Cartaz da exposição. Veja a fotogaleria com algumas das mais marcantes imagens expostas.

Comissariada por Simon Baker, Shoair Mavlian e David Mellor, Conflict – Time – Photography é uma exposição que surpreende pela clareza dos seus propósitos. O título enuncia sem equívocos nem artifícios aquilo que o público pôde ver na Tate Modern em Londres, até este domingo, 15 de Março, e, a partir de agora, na Alemanha: primeiro em Essen, até 5 de Julho; de seguida em Dresden, até 25 de Outubro.

A escolha de Dresden como derradeiro lugar desta mostra não terá sido fruto do acaso. A célebre imagem, captada em 1945 por Richard Peter, da cidade alemã completamente destruída pelo bombardeamento dos Aliados é uma das mais marcantes desta grande exposição, sendo aliás escolhida para servir de capa ao respectivo catálogo. Este, por sua vez, anuncia de forma cristalina que, com a presente exposição, se pretendeu explorar a relação entre a fotografia e o tempo. Assim, apresentam-se lugares onde ocorreram conflitos ao longo do tempo, cobrindo um amplo espectro cronológico (de cerca de 160 anos) e espacial, com imagens vindas dos mais diversos pontos do globo, da autoria de mais de 50 fotógrafos.

Naturalmente, a escolha deste tópico prestar-se-ia a reflexões mais ou menos densas e elaboradas sobre o tempo como matéria-prima da fotografia ou, por outro lado, da fotografia como agente mobilizador da memória, individual e colectiva. De facto, em inúmeras das obras expostas, como as de Don McCullin no Somme (2000), encontramos, sem dúvida, uma intenção deliberada de evidenciar a erosão que o tempo produziu na memória dos grandes conflitos – e até dos locais que lhes serviram de palco. Noutras vezes, pelo contrário, é patente o propósito de sublinhar a persistência dos dramas e das cicatrizes da guerra, de todas as guerras.
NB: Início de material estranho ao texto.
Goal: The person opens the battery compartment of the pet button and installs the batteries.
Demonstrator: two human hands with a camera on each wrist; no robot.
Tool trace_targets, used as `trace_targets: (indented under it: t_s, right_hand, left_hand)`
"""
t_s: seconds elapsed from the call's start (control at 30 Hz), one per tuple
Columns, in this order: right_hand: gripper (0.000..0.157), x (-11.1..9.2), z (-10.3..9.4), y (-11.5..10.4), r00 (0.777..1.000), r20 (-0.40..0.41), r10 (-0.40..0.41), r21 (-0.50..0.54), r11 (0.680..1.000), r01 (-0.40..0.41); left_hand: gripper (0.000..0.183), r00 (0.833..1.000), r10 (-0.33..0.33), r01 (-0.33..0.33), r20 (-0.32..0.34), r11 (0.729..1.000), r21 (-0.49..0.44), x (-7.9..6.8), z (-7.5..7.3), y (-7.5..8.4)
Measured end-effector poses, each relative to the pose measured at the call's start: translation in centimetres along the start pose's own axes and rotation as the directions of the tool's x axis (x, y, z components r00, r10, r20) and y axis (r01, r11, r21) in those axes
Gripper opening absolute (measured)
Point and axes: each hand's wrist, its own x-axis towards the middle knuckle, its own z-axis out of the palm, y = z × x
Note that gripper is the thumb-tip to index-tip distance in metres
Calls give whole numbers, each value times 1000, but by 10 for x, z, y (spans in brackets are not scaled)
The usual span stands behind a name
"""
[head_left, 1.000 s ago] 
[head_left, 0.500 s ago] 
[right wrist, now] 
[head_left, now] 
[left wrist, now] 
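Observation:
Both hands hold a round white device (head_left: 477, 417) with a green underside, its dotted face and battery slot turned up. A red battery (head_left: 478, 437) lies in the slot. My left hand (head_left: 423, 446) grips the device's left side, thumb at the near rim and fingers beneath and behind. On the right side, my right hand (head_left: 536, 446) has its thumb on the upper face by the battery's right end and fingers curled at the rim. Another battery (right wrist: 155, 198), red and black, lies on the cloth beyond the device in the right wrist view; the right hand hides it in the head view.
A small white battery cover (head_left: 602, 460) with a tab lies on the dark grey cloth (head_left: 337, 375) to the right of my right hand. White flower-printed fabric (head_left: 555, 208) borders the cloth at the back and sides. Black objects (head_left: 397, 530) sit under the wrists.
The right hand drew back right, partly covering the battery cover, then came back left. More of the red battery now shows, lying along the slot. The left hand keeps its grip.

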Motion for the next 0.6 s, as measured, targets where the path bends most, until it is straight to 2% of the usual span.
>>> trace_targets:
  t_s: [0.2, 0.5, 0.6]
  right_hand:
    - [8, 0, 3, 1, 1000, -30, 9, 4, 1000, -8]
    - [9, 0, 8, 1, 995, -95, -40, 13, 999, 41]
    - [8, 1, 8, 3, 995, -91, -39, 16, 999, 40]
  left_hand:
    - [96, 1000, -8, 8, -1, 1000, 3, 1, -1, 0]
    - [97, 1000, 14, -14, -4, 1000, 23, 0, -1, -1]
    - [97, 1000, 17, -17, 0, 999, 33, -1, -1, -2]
A exautoração da guerra – e até, mas explicitamente, a adesão ao pacifismo – pressente-se logo na abertura da mostra, que toma como ponto de partida a experiência pessoal de Kurt Vonnegut Jr. Encontrando-se aprisionado num matadouro alemão, Vonnegut saiu do cativeiro e viu a luz do dia na manhã seguinte ao bombardeamento de Dresden pelos Aliados. Dresden, sublinhe-se, não possuía instalações militares nem continha uma ameaça que justificasse aquela destruição apocalíptica. Tendo contemplado «a cidade mais bela do mundo» arrasada por bombas de fósforo, só 24 anos depois, no famoso livro Slaughterhouse Five (disponível em português com o título de Matadouro Cinco, numa edição da Livraria Bertrand, de 2013), prestaria testemunho do que vira em seu redor. E, desde então, passou a concluir todos os seus textos com a palavra «Paz». Vonnegut escreveu nesse livro que «as pessoas não devem olhar para trás. Não voltarei a fazê-lo».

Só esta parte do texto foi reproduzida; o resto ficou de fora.